_Activity:_ Identify each line below that contains the word "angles", and copy it out.

_The data:_
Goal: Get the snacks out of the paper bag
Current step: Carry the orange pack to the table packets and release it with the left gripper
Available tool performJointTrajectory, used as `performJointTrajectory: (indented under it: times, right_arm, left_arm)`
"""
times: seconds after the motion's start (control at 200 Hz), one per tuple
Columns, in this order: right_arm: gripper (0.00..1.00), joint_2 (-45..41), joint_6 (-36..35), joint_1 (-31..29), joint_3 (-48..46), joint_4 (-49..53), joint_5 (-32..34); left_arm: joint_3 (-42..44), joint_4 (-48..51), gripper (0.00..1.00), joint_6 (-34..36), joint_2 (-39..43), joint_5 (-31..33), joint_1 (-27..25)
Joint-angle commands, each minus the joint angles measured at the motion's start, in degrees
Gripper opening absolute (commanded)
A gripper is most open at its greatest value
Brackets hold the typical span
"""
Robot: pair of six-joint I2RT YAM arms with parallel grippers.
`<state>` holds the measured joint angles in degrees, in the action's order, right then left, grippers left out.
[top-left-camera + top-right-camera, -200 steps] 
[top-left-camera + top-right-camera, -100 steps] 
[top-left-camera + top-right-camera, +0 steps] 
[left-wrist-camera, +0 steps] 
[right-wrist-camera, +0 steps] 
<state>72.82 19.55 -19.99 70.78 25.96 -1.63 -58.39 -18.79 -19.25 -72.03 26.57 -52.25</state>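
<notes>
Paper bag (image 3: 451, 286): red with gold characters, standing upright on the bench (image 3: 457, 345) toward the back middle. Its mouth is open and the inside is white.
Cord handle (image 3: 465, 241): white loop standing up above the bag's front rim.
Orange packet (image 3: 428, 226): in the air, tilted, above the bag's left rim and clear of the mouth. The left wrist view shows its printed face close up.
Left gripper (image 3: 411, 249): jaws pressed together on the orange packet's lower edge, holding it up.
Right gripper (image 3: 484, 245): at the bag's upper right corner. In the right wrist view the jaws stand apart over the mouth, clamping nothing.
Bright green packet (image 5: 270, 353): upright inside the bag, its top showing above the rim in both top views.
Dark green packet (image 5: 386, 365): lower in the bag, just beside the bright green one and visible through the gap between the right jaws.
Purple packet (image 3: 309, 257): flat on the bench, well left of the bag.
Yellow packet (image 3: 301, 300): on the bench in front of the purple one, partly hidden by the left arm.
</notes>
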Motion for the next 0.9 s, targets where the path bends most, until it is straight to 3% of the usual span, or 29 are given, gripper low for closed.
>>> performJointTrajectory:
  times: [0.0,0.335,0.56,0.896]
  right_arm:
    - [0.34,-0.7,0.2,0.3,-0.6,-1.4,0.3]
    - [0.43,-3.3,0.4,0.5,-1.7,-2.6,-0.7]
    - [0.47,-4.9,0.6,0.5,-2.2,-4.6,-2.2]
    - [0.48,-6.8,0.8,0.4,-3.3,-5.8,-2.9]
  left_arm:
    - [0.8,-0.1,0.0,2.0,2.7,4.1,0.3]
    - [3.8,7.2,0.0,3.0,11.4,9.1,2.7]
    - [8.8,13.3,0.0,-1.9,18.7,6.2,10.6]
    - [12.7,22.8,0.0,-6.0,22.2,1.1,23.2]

_Solved exercise:_
Joint-angle commands, each minus the joint angles measured at the motion's start, in degrees
`<state>` holds the measured joint angles in degrees, in the action's order, right then left, grippers left out.

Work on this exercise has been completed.